Junyan Xu (Jun 30 2025 at 18:42):
Yeah, it's claimed here on Wikipedia: "no polygon can have constant width". I think that solves it. Thanks!
Junyan Xu (Jun 30 2025 at 18:47):
Some more recent work on computation include
Optimizing for the Rupert property (where my screenshot above is taken from; it's published but I don't have access) (GitHub repo)
Some upsetting things about shapes that we already knew (found through David's earlier video)
Jason Reed (Jun 30 2025 at 18:48):
Oh yeah, I'll make sure to cite that as well, thanks!
Jason Reed (Jun 30 2025 at 20:12):
Submitted https://github.com/google-deepmind/formal-conjectures/pull/284
Joseph Myers (Jul 01 2025 at 00:47):
Jason Reed said:
I think I'm going to try to take a crack at this. David Renshaw suggested to me we might want to rework the definition of Rupertness a little bit to not depend on the definitional equality of EuclideanSpace and Fin n -> R , because it seems that's going to go away eventually.

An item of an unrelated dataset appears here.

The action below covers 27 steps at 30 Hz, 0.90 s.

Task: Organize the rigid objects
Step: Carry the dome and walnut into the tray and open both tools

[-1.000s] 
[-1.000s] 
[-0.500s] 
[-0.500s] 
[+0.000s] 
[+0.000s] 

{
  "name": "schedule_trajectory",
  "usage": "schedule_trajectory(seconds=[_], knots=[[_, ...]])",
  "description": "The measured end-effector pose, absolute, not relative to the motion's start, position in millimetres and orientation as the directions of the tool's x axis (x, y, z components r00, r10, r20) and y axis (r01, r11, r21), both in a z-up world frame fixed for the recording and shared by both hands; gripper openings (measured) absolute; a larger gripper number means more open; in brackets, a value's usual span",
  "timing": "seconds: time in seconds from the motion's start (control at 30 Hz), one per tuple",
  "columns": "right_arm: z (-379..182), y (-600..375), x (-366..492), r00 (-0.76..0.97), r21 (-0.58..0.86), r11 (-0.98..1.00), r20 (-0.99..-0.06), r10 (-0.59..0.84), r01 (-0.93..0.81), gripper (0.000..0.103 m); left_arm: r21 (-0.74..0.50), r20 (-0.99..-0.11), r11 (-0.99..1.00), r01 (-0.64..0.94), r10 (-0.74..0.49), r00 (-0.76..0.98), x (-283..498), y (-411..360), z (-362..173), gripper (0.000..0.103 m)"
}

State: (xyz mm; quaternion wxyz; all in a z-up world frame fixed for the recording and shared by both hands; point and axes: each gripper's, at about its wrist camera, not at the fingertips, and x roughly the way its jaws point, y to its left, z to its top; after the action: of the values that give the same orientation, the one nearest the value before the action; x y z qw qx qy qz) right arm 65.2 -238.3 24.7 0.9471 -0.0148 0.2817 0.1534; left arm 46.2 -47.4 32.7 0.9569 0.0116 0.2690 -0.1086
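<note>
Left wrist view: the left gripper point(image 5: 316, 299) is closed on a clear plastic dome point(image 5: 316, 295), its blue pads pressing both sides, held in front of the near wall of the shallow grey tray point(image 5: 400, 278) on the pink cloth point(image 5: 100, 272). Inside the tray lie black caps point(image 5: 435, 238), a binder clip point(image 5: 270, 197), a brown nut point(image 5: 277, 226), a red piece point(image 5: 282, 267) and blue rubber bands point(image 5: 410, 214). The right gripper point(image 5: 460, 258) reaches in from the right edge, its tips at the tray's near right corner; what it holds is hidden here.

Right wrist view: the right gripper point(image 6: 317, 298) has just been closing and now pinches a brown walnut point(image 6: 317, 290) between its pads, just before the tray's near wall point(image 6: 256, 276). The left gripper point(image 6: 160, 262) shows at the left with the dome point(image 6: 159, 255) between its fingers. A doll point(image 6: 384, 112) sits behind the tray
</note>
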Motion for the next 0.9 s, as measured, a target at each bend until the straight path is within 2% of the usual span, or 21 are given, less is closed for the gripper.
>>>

We should have everything in mathlib needed to make a definition in proper mathlib generality. Work in an affine space over a finite-dimensional real inner product space, rather than talking about specialOrthogonalGroup consider all AffineIsometry whose underlying linear map has positive determinant (we already have the lemma that this is equivalent to being orientation-preserving), and the projections are EuclideanGeometry.orthogonalProjection onto an affine subspace satisfying IsCoatom (which such subspace you choose obviously doesn't actually matter since there are orientation-preserving isometries mapping any coatom subspace to any other, although you might need to fill out some API to prove that).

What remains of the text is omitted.